Pu H, Wang X, Su L, Ma C, Zhang Y, Zhang L, Chen X, Li X, Wang H, Liu X, Zhang J - Med Sci Monit Basic Res (2015)

Bottom Line: RESULTS We found that heroin induces the apoptosis of primary cultured cerebellar granule cells (CGCS) and that the c-Jun N-terminal kinase (JNK) pathway was activated under heroin treatment and stimulated obvious increases in the levels of C-jun, Cytc, and ATF3mRNA.The results suggested that SP600125 of JNK/C-jun can inhibit heroin-induced apoptosis of neurons.CONCLUSIONS The present study analyzes our understanding of the critical role of the JNK pathway in the process of neuronal apoptosis induced by heroin, and suggests a new and effective strategy to treat SLE.
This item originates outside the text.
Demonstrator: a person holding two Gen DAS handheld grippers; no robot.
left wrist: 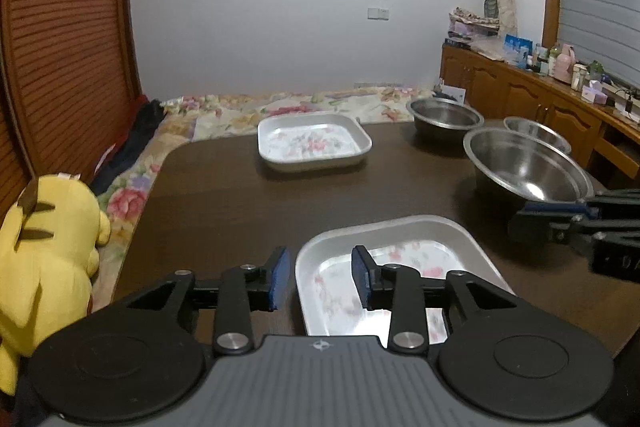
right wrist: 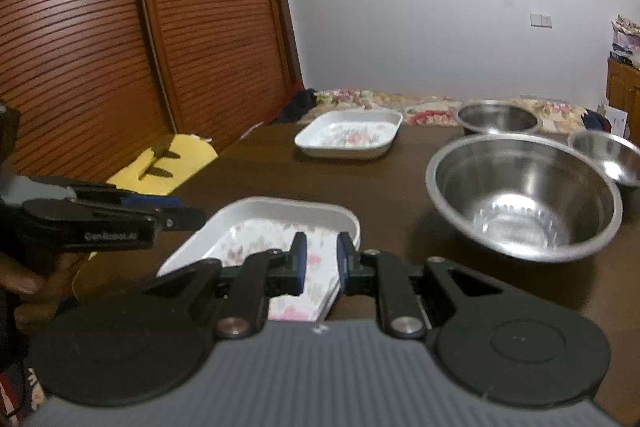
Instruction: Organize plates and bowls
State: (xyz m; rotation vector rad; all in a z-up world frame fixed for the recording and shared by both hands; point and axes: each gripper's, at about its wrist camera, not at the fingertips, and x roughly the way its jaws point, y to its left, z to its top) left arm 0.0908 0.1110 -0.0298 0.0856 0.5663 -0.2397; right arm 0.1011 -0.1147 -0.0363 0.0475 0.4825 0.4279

View Article: PubMed Central - PubMed

Affiliation: Department of Science and Research Education Center, First Affiliated Hospital of Xinjiang Medical University, Urumqi, Sinciang, China (mainland).

ABSTRACT
BACKGROUND Drug abuse and addiction has become a major public health problem that impacts all societies. The use of heroin may cause spongiform leukoencephalopathy (SLE). MATERIAL AND METHODS Cerebellar granule cells were derived from 7-day-old Sprague-Dawley rat pups. Neurons were dissociated from freshly dissected cerebella by mechanical disruption in the presence of 0.125% trypsin and DNaseI and then seeded at a density of 4×10^6 cells/ml in Dulbecco's modified Eagle's medium/nutrient mixture F-12 ham's containing 10% fetal bovine serum and Arc-C(sigma) at concentrations to inhibit glial cell growth inoculated into 6-well plates and a small dish. RESULTS We found that heroin induces the apoptosis of primary cultured cerebellar granule cells (CGCS) and that the c-Jun N-terminal kinase (JNK) pathway was activated under heroin treatment and stimulated obvious increases in the levels of C-jun, Cytc, and ATF3mRNA. CYTC and ATF3 were identified as candidate targets of the JNK/c-Jun pathway in this process because the specificity inhibitors SP600125 of JNK/C-jun pathways reduced the levels of C-jun, Cytc, and ATF3mRNA. The results suggested that SP600125 of JNK/C-jun can inhibit heroin-induced apoptosis of neurons. CONCLUSIONS The present study analyzes our understanding of the critical role of the JNK pathway in the process of neuronal apoptosis induced by heroin, and suggests a new and effective strategy to treat SLE.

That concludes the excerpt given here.